→ EXERCISE BRIEF
State how many lines of the records contain the string "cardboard". Give the number alone.

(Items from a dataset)
----------------------------------------
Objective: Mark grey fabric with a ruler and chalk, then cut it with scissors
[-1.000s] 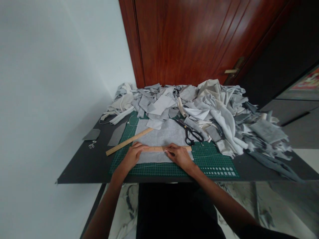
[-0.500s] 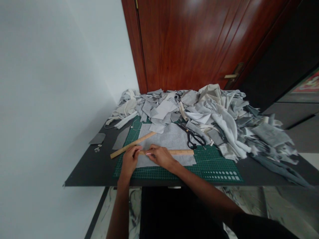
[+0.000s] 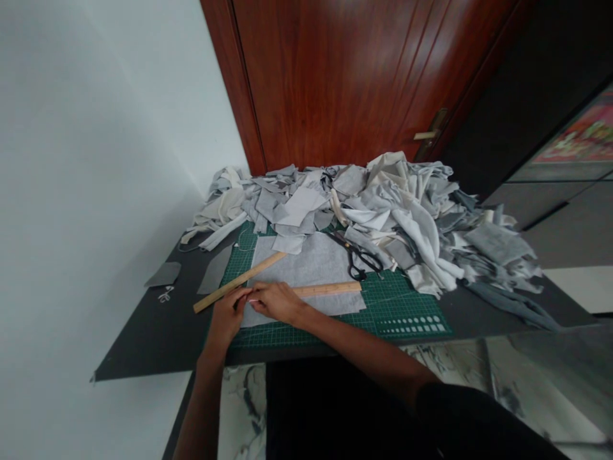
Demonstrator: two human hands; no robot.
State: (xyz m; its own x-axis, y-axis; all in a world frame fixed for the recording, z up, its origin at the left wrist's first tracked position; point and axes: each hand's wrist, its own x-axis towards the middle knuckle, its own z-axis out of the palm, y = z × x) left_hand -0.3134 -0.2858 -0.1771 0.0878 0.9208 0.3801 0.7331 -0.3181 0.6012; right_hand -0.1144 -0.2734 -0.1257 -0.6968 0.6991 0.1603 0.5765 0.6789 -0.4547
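Observation:
My left hand (image 3: 228, 316) is closed, its thumb and fingertips at the left end of a wooden ruler (image 3: 328, 289) that lies across a grey cloth piece (image 3: 316, 262). Beside it, almost touching, my right hand (image 3: 278, 302) pinches a small pale pink thing by the ruler's lower edge; too little of it shows to tell its kind. A second wooden ruler (image 3: 225, 289) slants over the cloth's left edge. Under the cloth is a green cutting mat (image 3: 397, 294). Black-handled scissors (image 3: 357, 259) rest on the cloth's upper right part.
A heap of grey and cream fabric scraps (image 3: 397, 198) covers the back and right of the dark table (image 3: 138, 338). Small cut pieces (image 3: 163, 274) and a white cord (image 3: 165, 294) lie at the left. A white wall (image 3: 119, 160) and a wooden door (image 3: 325, 83) stand close behind.
The whole view has shifted and tilted a little. My hands have come closer together, the right one having slid left along the ruler toward the left one. Rulers and scissors stay in place.

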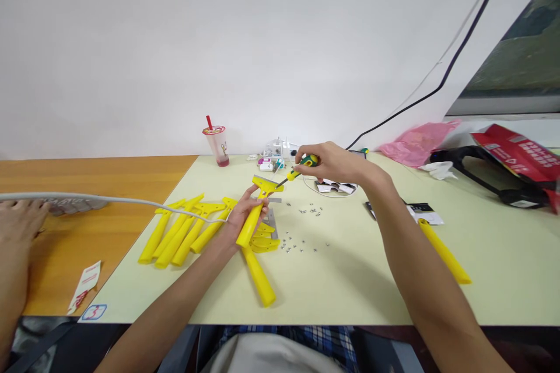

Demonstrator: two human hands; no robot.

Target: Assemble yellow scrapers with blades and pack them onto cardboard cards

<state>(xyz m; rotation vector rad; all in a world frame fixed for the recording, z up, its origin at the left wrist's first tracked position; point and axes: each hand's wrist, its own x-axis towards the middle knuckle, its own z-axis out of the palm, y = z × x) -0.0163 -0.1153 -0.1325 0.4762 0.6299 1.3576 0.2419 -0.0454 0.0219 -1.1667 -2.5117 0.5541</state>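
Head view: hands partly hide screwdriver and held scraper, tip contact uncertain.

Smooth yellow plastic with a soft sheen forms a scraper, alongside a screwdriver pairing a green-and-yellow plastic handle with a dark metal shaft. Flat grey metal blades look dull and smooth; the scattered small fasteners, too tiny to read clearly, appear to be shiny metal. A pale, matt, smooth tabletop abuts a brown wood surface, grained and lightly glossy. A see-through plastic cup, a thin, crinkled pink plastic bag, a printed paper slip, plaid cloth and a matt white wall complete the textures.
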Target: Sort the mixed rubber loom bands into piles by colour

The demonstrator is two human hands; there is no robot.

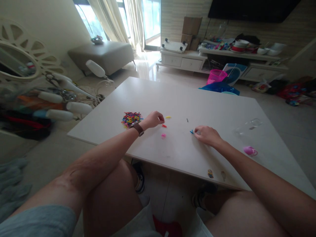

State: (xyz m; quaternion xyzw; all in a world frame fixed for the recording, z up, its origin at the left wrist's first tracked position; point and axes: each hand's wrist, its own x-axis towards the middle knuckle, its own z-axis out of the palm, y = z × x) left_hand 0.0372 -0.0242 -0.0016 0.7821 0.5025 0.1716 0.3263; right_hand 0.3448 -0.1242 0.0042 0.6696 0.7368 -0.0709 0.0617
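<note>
My left hand (pixel 154 119), with a watch (pixel 137 128) on its wrist, is closed in a pinch just above a few small red bands (pixel 164 126). What its fingertips hold is too small to make out. Beside that wrist lies a heap of small multicoloured bands (pixel 130 119), which look like rubber hair ties. My right hand (pixel 206 134) rests low over the table, fingers pinched together next to small blue bands (pixel 191 131); anything inside them is hidden. Between the hands are a yellow bunch (pixel 168 117), a pink bunch (pixel 163 136) and a black piece (pixel 187 120).
The white table (pixel 158 95) carries a clear jar (pixel 248 126) on its side and a pink-purple object (pixel 250 150) at the right. Two stickers, one a yellow cartoon figure (pixel 210 173), are by the near edge. A lamp (pixel 95 68) stands left of the table.
</note>
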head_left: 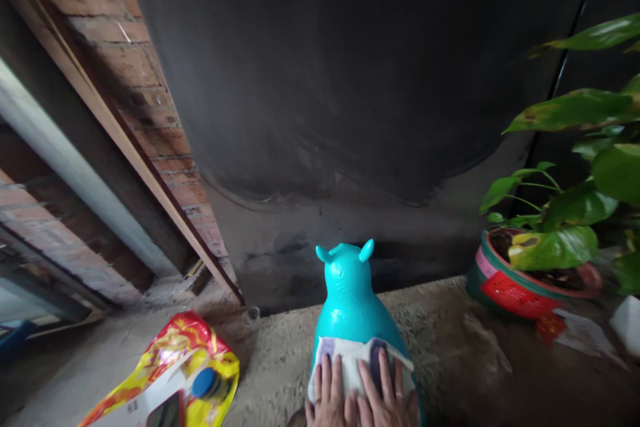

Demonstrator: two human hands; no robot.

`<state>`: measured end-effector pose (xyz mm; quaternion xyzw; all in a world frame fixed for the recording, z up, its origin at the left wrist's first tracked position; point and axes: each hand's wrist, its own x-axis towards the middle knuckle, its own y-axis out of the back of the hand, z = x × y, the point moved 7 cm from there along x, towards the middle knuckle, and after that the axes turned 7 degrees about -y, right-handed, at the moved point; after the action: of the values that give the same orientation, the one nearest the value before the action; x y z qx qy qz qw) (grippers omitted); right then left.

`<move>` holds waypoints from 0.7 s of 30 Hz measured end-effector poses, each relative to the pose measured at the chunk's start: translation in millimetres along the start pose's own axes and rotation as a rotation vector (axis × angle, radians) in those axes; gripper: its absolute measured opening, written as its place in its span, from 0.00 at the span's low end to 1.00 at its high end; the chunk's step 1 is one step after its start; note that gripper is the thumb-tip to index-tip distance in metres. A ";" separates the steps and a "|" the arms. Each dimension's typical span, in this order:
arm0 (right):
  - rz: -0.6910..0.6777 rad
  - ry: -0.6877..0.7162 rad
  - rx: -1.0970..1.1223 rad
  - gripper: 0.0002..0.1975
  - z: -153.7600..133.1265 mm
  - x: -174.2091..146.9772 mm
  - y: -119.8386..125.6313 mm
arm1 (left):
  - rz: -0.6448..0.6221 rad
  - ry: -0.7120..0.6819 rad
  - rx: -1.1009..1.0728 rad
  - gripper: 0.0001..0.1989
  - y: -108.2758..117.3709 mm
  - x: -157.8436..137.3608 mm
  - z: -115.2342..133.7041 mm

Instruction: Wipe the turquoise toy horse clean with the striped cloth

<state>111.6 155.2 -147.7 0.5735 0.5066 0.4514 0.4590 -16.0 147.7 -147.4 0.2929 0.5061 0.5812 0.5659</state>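
Both hands lie flat, fingers spread and palms down, side by side at the lower edge of the view: the left hand (327,397) and the right hand (387,393), a ring showing on one right finger. Neither grips anything; both press on a white cloth (350,357) with purple patches, draped across the back of a turquoise toy (350,297). The toy is a smooth, rounded animal figure with two small ears at the top of its head; it stands upright on the floor (440,353) and faces away from the person, toward a dark wall (325,80). The cloth covers only the lower, nearer part of the toy's back; head and neck are bare. Left of the toy, well apart from it, a red and yellow bag (175,360) lies flat on the floor, with a blue cap (205,381) and a dark flat object resting on it; what the object is cannot be told. Farther left, a brick wall (150,80) meets the dark wall, with a wooden strip (125,140) and a pale pipe (65,153) running along it. Right of the toy, well apart, a red and green pot (510,290) stands on the floor near the dark wall, holding a plant (575,207) with broad green leaves, some yellowed. Papers (580,333) lie just beside the pot.
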 end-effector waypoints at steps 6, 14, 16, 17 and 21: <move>-0.105 0.053 0.089 0.26 -18.3 67.7 22.0 | 0.013 0.004 -0.089 0.28 24.7 43.7 13.7; -0.153 -0.024 0.045 0.27 -21.9 58.3 28.3 | -0.006 0.042 -0.090 0.27 25.2 31.9 13.0; -0.132 -0.065 -0.004 0.27 -15.5 37.7 19.5 | -0.005 0.048 -0.074 0.27 17.1 17.7 7.7; -0.102 -0.068 -0.022 0.27 -12.3 25.6 14.3 | 0.002 0.048 -0.074 0.27 12.0 10.0 4.1; 0.116 -0.029 -0.067 0.22 0.3 -22.9 -0.3 | 0.052 0.028 -0.033 0.28 -9.2 -18.2 -9.1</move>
<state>110.0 132.4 -149.2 0.5926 0.4505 0.4857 0.4582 -17.6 126.6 -154.5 0.2885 0.4965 0.6079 0.5483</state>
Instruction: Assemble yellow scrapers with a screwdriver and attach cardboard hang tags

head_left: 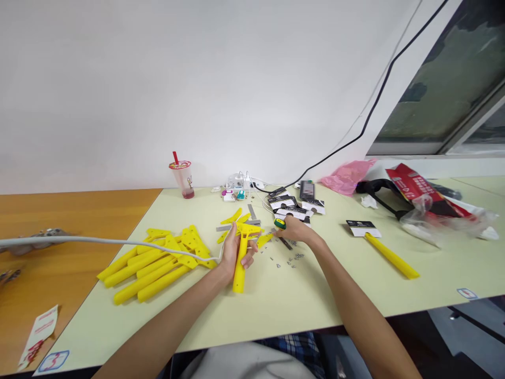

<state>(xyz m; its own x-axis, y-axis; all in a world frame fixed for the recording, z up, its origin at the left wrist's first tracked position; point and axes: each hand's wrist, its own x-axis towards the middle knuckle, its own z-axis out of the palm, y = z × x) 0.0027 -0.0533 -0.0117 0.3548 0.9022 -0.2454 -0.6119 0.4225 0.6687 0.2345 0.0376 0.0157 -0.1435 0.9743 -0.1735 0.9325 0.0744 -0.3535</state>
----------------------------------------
→ SOLUTION
2